In London, there are miles of fantastic surfaces to scoot around on: slick train platforms, marble-floored offices and public buildings, and tarmacadamed pavements. In Amsterdam, the network of bike lanes already accommodates a variety of scooters. In Irish cities, however, the obsession with cobblelocking might prove to be a real, em, stumbling block. Difficult to look cool trundling across those new cobblestones in Temple Bar, for example. The Micro Skate is not perfect, so if you get hooked on scootering, you should check out some of the larger-wheel varieties. The Micro wheels need to be replaced after about three months if used daily. Your route needs to be smoothly paved and rain-soaked pavements are hardly advisable.

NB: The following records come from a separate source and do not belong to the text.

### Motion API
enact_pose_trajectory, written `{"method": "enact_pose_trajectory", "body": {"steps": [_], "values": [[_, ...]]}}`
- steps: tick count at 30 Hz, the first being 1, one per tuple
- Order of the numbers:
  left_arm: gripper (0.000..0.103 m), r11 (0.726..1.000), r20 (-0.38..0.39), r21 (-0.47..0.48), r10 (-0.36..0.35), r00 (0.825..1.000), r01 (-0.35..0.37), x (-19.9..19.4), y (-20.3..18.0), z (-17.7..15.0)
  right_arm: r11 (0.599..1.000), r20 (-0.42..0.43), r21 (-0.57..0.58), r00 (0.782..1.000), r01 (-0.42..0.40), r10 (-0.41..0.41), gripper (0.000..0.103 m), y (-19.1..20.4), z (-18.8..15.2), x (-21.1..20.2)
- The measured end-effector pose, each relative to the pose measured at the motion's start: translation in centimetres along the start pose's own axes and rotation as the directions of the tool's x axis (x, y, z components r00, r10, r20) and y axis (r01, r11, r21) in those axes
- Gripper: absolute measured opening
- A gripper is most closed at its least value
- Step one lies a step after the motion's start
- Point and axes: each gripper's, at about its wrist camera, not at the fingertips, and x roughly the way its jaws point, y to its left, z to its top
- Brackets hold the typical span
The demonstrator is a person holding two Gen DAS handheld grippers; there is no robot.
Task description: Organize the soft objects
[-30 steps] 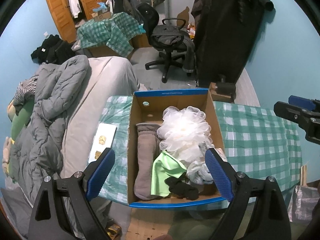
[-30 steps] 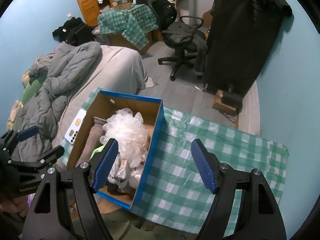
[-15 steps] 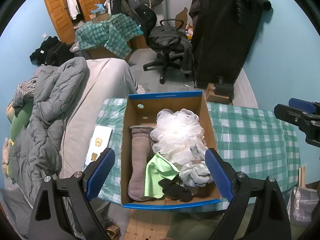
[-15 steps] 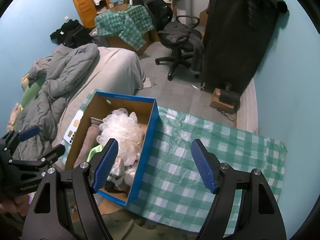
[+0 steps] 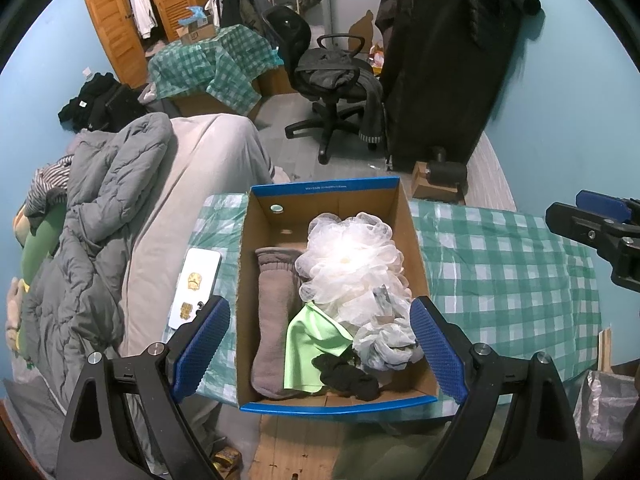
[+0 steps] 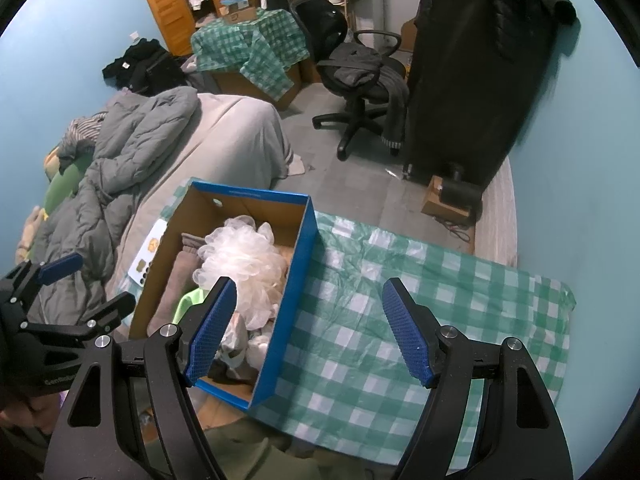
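Observation:
A blue-rimmed cardboard box (image 5: 324,188) (image 6: 300,248) sits on a green checked cloth (image 5: 500,264) (image 6: 360,340). Inside lie a white mesh puff (image 5: 352,256) (image 6: 240,256), a grey sock (image 5: 276,312), a light green cloth (image 5: 312,344), a black sock (image 5: 348,376) and a crumpled white-grey piece (image 5: 388,344). My left gripper (image 5: 320,352) is open and empty, held above the box's near end. My right gripper (image 6: 308,332) is open and empty, over the cloth at the box's right wall. It also shows in the left wrist view (image 5: 600,224).
A bed with a grey duvet (image 5: 92,220) lies left of the box. A white sticker sheet (image 5: 196,288) lies between bed and box. An office chair (image 5: 332,76), a dark draped rack (image 5: 448,60) and a covered table (image 5: 208,68) stand behind.
Both grippers have drawn back and up from the box, so it looks smaller and farther. The box's contents have not moved. Both grippers stay open.

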Motion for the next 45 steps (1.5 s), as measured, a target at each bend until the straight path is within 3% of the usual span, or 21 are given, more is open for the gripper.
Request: {"method": "enact_pose_trajectory", "body": {"steps": [45], "values": [[0.093,1.0,-0.011,0.002,0.006,1.0,-0.006,-0.25,-0.18,-0.76,1.0,0.001,-0.003,1.0,-0.011,0.011,0.075,-0.58,-0.41,-0.03]]}}
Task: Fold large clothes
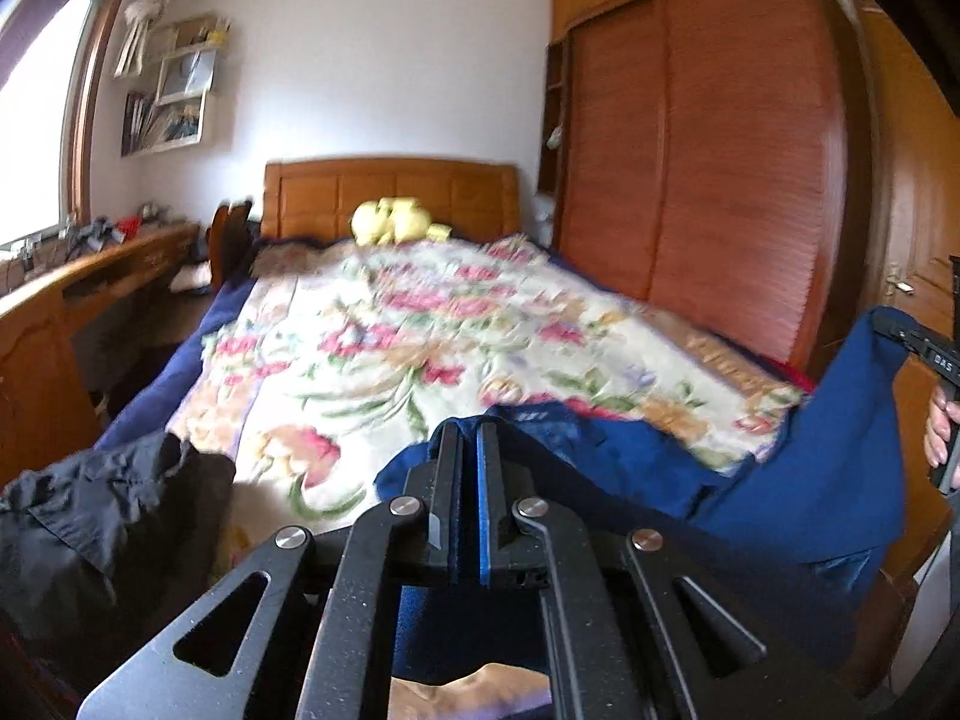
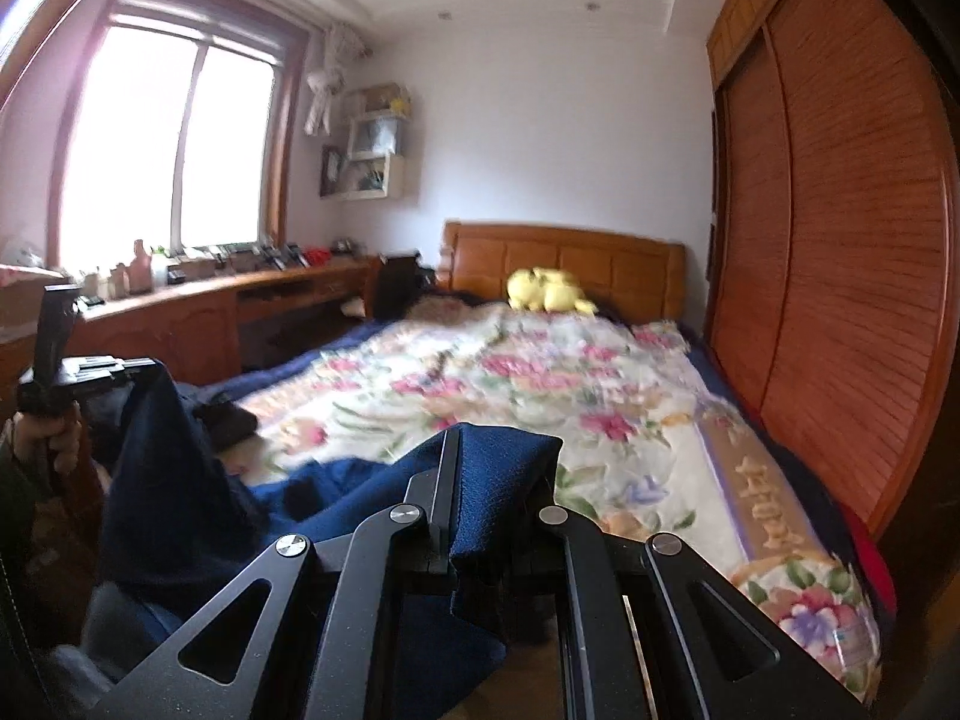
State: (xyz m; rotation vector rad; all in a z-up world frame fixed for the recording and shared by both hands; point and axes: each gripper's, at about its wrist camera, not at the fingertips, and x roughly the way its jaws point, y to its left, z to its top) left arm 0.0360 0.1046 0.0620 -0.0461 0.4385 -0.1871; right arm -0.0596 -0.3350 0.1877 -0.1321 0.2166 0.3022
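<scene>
Left gripper [image 1: 469,438] clenched on the blue garment [image 1: 828,480]: a thin strip of blue fabric is pinched between its two fingers [image 1: 445,480], pads nearly together. Right gripper [image 2: 480,450] likewise clamped on the same garment; there the cloth bunches over and past the right-hand finger, which it hides, while the left-hand finger [image 2: 447,468] stays visible. In the left wrist view the fabric runs from the fingers off to the right, sagging low over the near edge of the bed and rising again to the right gripper at the frame's right edge, where a hand [image 1: 939,426] grips its handle. In the right wrist view the mirror case: cloth drops left of the fingers, then peaks up at the left gripper [image 2: 144,367] far left, with a hand [image 2: 51,438] on the handle below. So the garment hangs stretched between the two grippers, its middle drooping onto the floral blanket [image 1: 372,330]. Ahead of both finger pairs: the bed with the floral blanket, a yellow plush toy [image 1: 393,219] at the far end against the wooden headboard [image 1: 390,192]. Left of the left fingers, low: a black garment [image 1: 102,510] crumpled at the bed's near corner. Right of the fingers: a wooden wardrobe [image 1: 690,168]. Far left: a long wooden desk [image 2: 198,306] under the window [image 2: 162,132]. Both views motion-blurred.
</scene>
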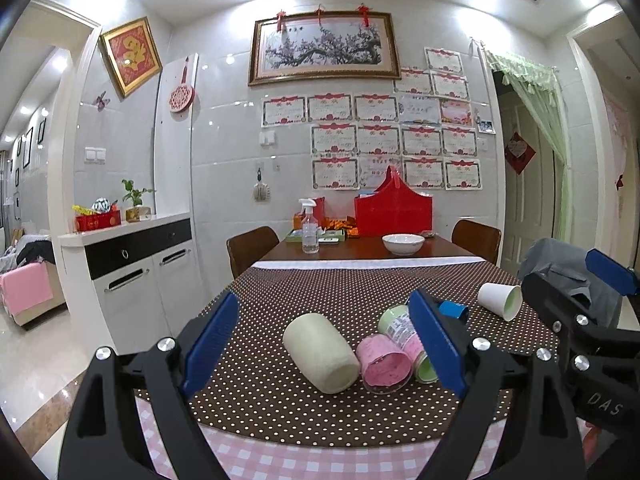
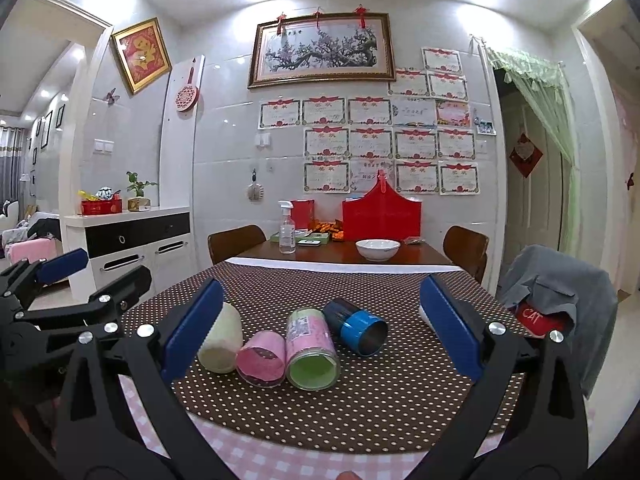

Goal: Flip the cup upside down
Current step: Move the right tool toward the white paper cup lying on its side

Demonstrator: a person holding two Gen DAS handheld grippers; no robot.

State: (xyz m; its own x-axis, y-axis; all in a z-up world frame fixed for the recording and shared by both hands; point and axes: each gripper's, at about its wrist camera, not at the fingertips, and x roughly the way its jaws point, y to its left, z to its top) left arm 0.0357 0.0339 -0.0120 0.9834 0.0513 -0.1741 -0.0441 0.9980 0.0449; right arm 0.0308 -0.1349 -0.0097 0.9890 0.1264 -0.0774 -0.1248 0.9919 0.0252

One sceptic worries about its potential effect on her quadriceps - would you not develop fierce muscle in one leg and not the other? (You'd have to learn to kick with both feet, so to speak).

So measure all that up against the benefits: speed, exercise and best of all, an inevitable laugh or two. People may sneer as you glide by. More often, be prepared for strangers to ask: "Hey, where did you get that? Can I have a go?"

We tracked down the Micro Skate in Limerick, Cork and Dublin at Champion Sports (£99). S.F. Cody's in Arnotts stocks the Micro Skate, other self-propelled scooters and motorised "GoPeds".